• **YOUR GOAL**
Taking the entries below from the top, restate each line exactly and end with the line containing "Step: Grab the".

• **DATA FOR THE TASK**
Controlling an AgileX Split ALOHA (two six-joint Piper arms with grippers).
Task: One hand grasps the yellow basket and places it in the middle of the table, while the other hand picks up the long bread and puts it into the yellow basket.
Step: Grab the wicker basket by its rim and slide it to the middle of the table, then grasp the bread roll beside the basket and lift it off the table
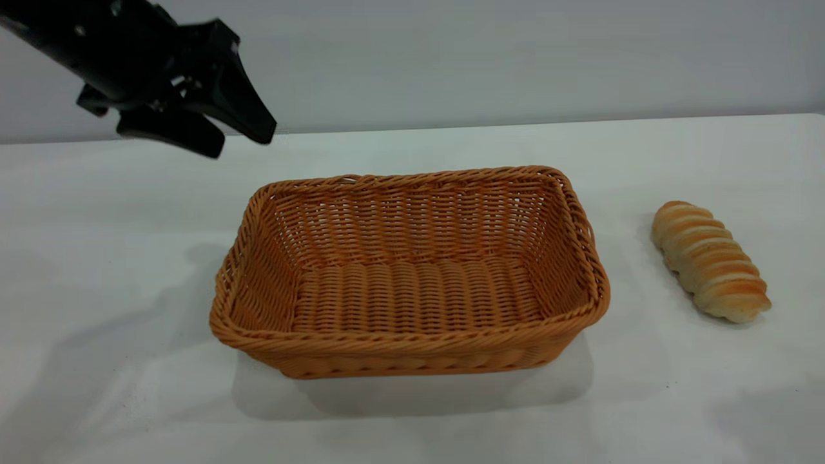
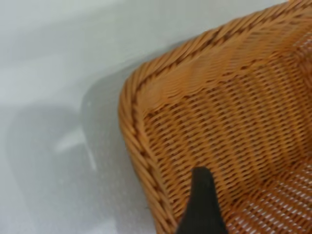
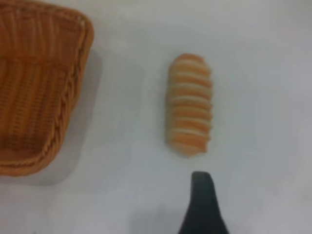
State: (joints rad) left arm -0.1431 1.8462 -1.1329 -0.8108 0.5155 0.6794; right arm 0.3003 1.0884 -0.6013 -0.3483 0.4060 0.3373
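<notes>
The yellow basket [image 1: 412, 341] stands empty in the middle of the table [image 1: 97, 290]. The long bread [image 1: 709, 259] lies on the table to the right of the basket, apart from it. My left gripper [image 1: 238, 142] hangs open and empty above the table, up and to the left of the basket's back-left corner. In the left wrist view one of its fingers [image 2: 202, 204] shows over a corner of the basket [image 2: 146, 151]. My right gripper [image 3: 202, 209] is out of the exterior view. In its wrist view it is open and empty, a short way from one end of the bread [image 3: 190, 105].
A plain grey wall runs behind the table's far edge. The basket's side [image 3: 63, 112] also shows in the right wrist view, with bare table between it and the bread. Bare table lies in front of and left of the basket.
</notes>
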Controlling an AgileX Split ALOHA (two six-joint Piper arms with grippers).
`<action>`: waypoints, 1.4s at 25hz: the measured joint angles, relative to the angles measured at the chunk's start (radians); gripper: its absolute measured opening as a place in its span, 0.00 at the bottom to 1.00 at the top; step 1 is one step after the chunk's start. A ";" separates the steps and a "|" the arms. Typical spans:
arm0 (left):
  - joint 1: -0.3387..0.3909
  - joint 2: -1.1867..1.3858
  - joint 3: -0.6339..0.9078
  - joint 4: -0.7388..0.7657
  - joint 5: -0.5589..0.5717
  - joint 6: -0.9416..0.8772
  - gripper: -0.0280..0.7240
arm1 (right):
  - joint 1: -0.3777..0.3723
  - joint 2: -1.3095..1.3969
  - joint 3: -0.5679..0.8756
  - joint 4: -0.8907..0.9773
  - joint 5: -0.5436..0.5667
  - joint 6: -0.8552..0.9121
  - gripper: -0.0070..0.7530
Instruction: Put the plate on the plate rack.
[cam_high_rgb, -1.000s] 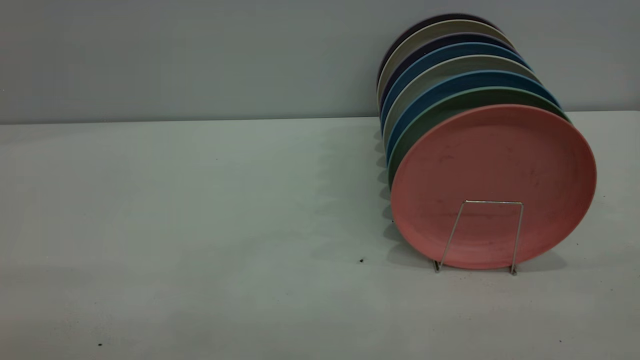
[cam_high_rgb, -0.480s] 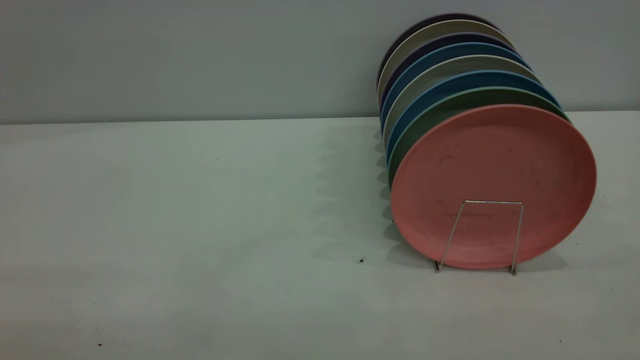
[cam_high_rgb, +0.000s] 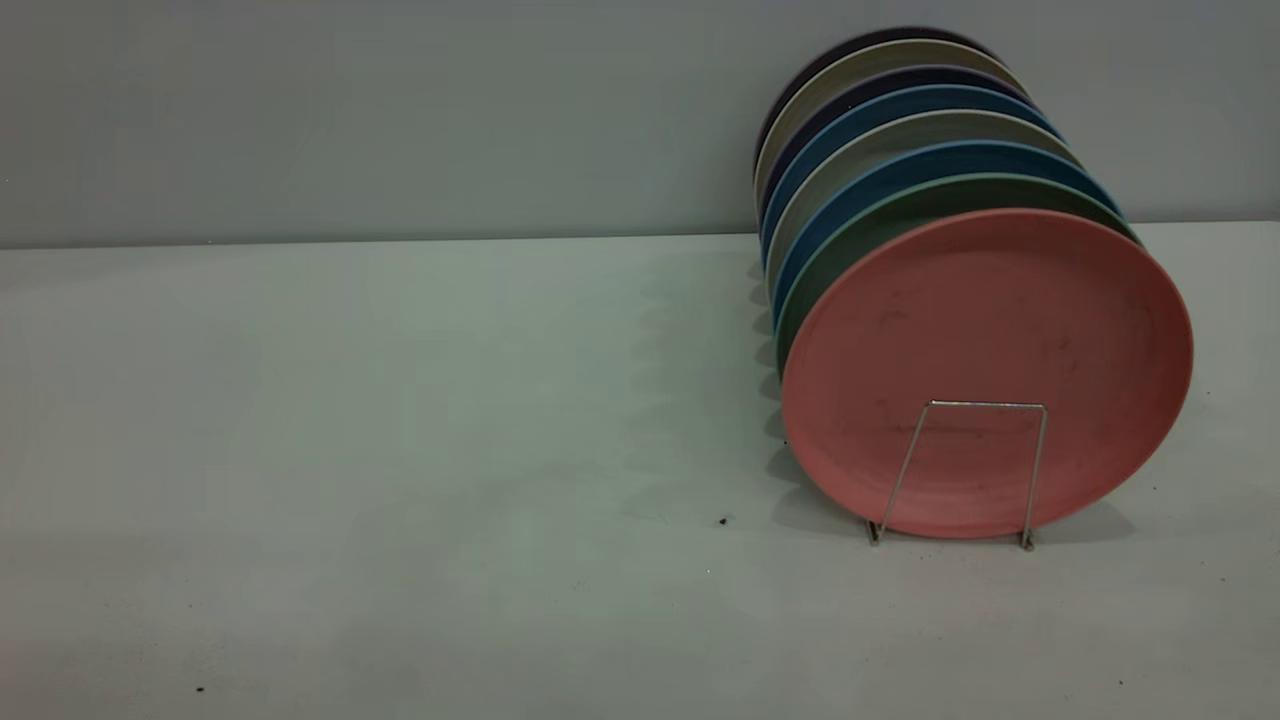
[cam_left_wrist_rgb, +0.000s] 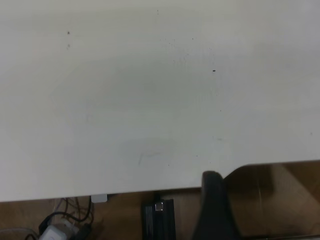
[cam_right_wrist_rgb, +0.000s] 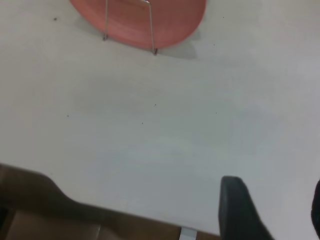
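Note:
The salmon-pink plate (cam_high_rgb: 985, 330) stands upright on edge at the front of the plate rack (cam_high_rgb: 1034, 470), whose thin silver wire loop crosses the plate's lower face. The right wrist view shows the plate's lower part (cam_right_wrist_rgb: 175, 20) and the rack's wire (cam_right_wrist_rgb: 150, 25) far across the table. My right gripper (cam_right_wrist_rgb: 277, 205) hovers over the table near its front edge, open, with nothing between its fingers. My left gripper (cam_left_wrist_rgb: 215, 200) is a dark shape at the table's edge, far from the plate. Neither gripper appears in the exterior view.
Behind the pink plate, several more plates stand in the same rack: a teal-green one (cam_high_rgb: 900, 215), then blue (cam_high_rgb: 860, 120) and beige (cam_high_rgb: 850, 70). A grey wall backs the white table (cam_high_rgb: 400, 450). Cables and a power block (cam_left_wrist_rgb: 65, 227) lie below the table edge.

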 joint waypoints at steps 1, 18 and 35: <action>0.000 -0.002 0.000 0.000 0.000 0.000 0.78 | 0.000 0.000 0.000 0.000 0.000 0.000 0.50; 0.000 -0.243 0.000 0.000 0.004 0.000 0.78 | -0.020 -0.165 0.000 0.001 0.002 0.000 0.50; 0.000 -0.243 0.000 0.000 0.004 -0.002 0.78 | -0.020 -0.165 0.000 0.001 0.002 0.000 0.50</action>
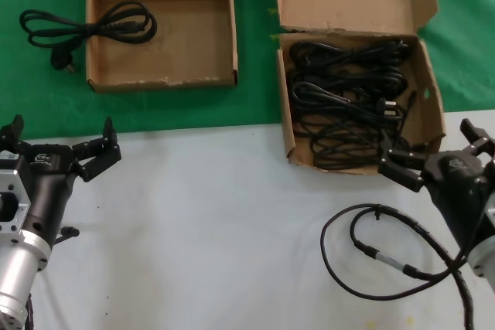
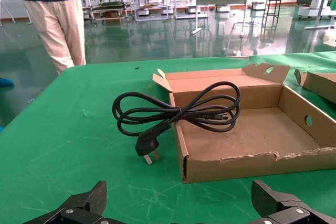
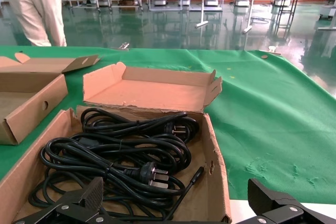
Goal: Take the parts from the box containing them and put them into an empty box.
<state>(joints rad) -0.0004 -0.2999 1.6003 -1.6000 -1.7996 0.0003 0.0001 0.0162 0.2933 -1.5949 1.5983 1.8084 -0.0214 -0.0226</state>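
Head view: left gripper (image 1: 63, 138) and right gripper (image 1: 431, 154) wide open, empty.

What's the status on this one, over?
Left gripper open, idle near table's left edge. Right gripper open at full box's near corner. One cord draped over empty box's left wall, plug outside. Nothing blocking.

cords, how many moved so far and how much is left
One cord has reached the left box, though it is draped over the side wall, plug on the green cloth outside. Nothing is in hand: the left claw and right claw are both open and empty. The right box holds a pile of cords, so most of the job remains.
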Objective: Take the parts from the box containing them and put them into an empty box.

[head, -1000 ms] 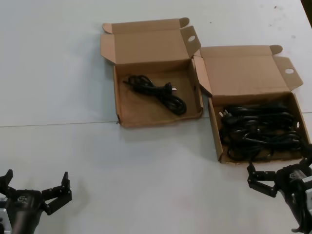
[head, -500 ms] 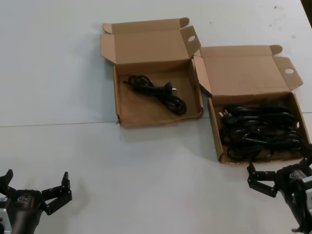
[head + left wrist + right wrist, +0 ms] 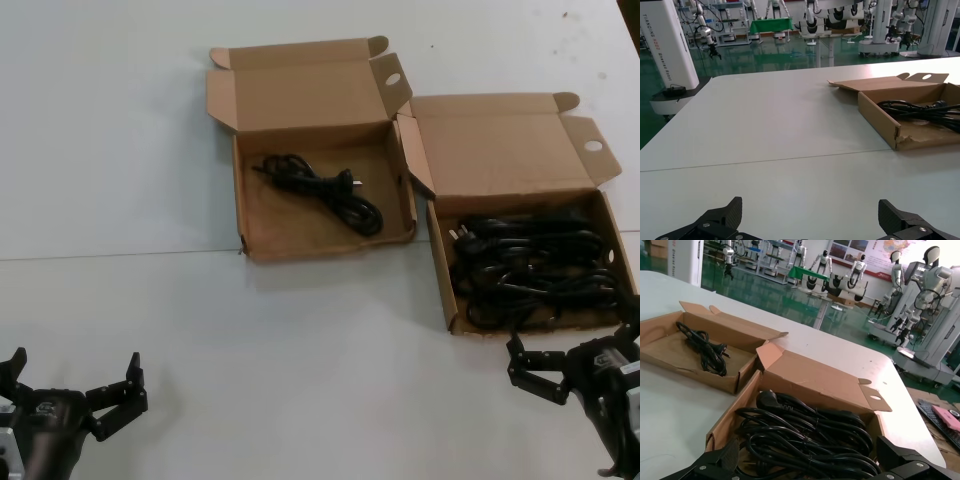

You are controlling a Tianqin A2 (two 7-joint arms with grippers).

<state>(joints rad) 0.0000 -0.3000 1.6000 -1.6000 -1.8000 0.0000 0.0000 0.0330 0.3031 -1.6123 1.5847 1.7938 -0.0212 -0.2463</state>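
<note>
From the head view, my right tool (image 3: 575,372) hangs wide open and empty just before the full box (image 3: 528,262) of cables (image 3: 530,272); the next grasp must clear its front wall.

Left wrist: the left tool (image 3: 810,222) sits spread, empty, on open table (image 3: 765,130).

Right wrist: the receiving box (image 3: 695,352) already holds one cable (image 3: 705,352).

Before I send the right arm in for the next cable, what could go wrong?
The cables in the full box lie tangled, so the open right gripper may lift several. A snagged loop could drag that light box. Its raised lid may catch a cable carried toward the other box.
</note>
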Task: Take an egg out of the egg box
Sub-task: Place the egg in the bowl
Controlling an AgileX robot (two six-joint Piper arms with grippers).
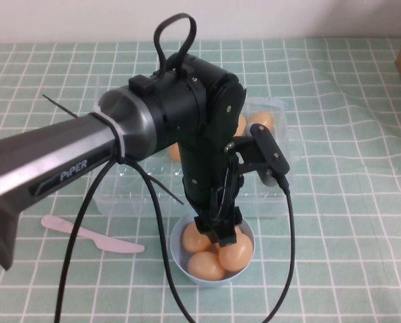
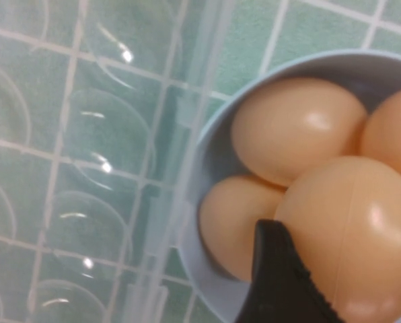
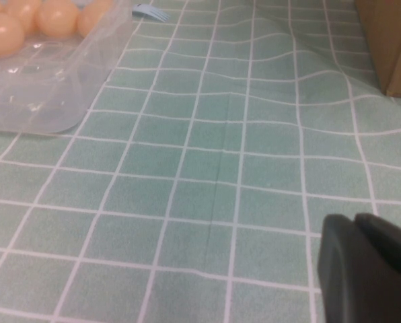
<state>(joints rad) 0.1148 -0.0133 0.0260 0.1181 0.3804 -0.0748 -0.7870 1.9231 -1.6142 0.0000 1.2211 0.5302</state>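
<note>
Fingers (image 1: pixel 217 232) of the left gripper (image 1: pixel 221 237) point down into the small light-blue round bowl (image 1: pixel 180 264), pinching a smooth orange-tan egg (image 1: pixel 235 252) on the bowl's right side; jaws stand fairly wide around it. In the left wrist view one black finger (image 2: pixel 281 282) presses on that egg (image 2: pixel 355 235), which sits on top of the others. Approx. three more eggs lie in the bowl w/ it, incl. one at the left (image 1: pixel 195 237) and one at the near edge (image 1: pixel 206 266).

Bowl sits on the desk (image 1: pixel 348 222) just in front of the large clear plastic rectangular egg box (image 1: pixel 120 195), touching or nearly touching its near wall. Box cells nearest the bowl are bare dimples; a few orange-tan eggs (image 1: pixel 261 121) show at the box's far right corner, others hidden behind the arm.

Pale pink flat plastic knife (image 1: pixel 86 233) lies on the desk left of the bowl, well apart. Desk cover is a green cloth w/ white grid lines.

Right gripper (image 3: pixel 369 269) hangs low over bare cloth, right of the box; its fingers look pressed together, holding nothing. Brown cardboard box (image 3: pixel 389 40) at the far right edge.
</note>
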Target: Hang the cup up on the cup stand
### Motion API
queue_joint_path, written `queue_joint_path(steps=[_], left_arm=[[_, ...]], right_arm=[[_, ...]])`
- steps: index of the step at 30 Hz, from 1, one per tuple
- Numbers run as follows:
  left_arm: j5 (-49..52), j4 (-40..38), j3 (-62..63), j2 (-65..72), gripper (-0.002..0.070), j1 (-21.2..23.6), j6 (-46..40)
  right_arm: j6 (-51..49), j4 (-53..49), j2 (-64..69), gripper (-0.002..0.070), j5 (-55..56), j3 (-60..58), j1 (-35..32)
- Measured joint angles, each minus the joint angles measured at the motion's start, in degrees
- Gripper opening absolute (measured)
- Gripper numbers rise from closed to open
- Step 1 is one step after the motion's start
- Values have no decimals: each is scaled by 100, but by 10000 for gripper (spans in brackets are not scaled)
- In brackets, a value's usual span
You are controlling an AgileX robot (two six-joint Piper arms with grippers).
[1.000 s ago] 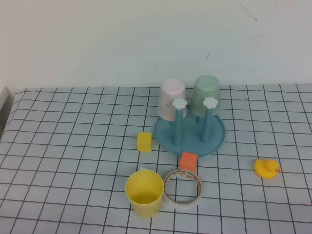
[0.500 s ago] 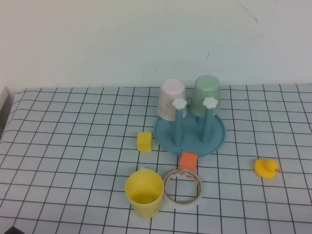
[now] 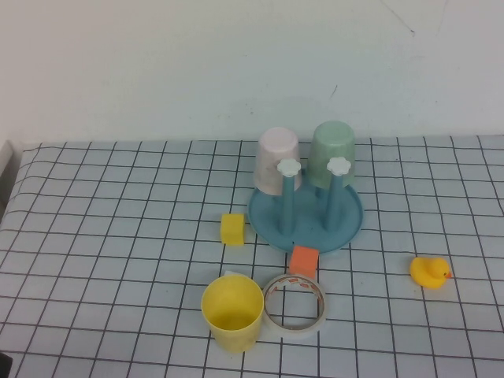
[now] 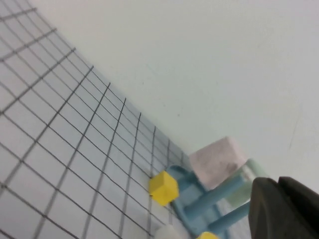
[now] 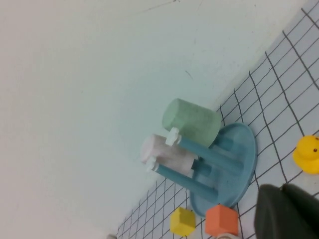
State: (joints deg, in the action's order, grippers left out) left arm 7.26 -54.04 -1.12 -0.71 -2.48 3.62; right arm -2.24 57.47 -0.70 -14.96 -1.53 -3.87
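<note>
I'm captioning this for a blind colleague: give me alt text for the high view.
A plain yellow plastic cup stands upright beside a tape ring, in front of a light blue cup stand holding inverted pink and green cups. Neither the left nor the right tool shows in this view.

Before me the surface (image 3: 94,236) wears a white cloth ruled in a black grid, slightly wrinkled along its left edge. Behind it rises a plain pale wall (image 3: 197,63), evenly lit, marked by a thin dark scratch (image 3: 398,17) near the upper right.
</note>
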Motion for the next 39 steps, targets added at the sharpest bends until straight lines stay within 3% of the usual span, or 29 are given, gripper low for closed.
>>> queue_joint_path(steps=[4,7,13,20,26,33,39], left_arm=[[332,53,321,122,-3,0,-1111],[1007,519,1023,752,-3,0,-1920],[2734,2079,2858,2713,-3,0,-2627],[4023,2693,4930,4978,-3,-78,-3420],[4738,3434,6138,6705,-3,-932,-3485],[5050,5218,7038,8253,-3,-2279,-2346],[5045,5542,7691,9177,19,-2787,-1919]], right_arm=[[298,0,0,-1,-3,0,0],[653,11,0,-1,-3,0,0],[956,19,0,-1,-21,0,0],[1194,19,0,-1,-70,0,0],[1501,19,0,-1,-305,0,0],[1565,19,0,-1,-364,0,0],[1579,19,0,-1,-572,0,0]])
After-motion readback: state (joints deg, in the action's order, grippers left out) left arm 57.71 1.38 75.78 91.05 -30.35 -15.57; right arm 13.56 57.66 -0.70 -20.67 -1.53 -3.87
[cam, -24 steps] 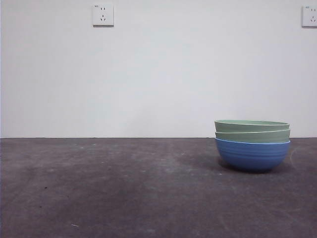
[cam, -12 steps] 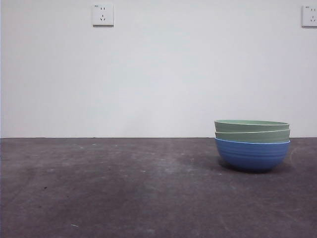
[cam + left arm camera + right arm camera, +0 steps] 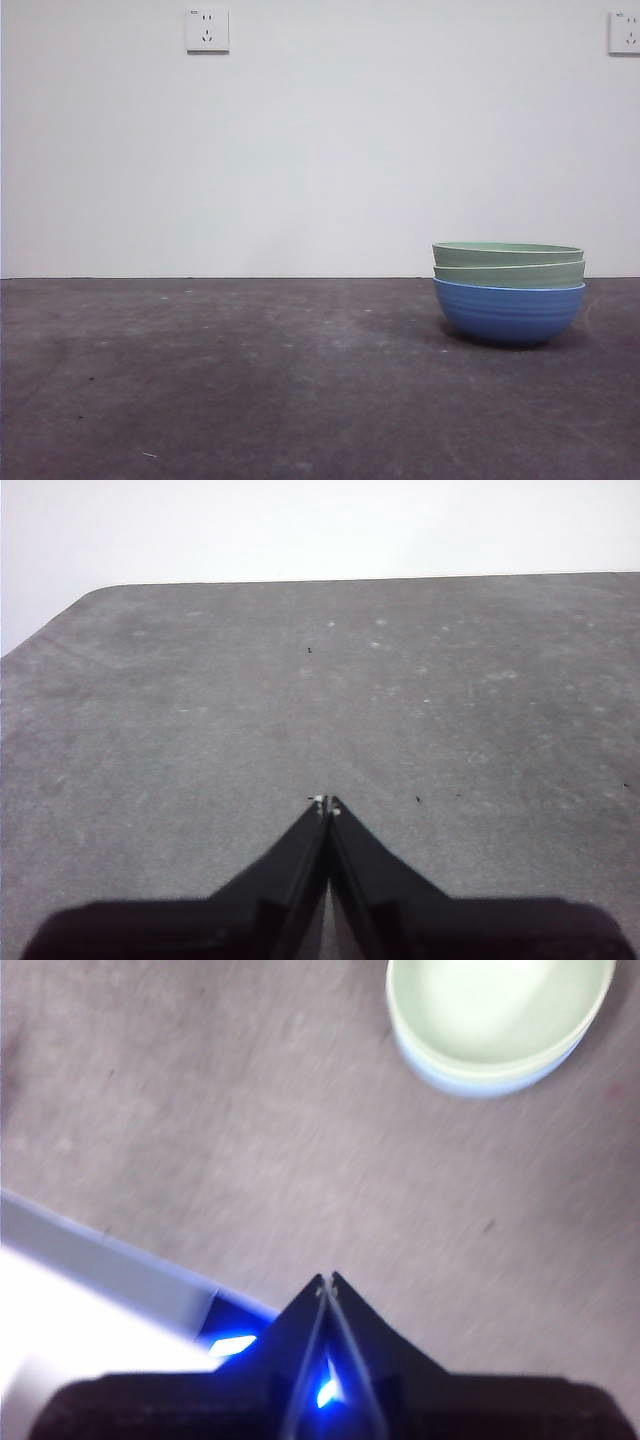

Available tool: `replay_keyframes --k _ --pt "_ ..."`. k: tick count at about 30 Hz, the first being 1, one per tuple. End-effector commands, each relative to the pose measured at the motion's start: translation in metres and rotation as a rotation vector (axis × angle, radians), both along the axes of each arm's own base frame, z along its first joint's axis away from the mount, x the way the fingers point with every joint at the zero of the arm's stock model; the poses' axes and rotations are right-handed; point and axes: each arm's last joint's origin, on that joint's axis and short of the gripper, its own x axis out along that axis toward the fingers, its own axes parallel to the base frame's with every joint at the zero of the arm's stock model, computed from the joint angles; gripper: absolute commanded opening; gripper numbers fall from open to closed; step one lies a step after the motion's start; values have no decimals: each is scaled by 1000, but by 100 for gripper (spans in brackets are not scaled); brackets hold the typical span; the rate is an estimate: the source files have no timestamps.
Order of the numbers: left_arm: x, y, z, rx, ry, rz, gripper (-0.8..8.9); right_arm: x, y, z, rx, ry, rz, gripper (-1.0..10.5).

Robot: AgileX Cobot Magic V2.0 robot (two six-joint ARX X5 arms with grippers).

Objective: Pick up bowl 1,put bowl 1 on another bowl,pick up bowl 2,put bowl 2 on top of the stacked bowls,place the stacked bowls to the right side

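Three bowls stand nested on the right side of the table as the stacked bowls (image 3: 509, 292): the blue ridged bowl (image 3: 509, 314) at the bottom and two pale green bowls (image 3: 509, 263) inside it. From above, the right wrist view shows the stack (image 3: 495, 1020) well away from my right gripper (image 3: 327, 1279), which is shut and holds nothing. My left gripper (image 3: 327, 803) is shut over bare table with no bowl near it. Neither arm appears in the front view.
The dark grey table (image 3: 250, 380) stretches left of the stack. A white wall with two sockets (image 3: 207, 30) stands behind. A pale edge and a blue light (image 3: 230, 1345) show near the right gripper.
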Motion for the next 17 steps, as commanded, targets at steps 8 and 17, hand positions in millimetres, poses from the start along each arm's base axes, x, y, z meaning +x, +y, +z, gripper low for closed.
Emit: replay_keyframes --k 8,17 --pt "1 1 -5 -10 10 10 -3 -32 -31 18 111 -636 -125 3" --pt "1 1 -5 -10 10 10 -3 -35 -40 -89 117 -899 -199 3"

• **RESPONSE TO THE TASK**
Controlling an AgileX Split ALOHA (two six-joint Piper arms with grippers).
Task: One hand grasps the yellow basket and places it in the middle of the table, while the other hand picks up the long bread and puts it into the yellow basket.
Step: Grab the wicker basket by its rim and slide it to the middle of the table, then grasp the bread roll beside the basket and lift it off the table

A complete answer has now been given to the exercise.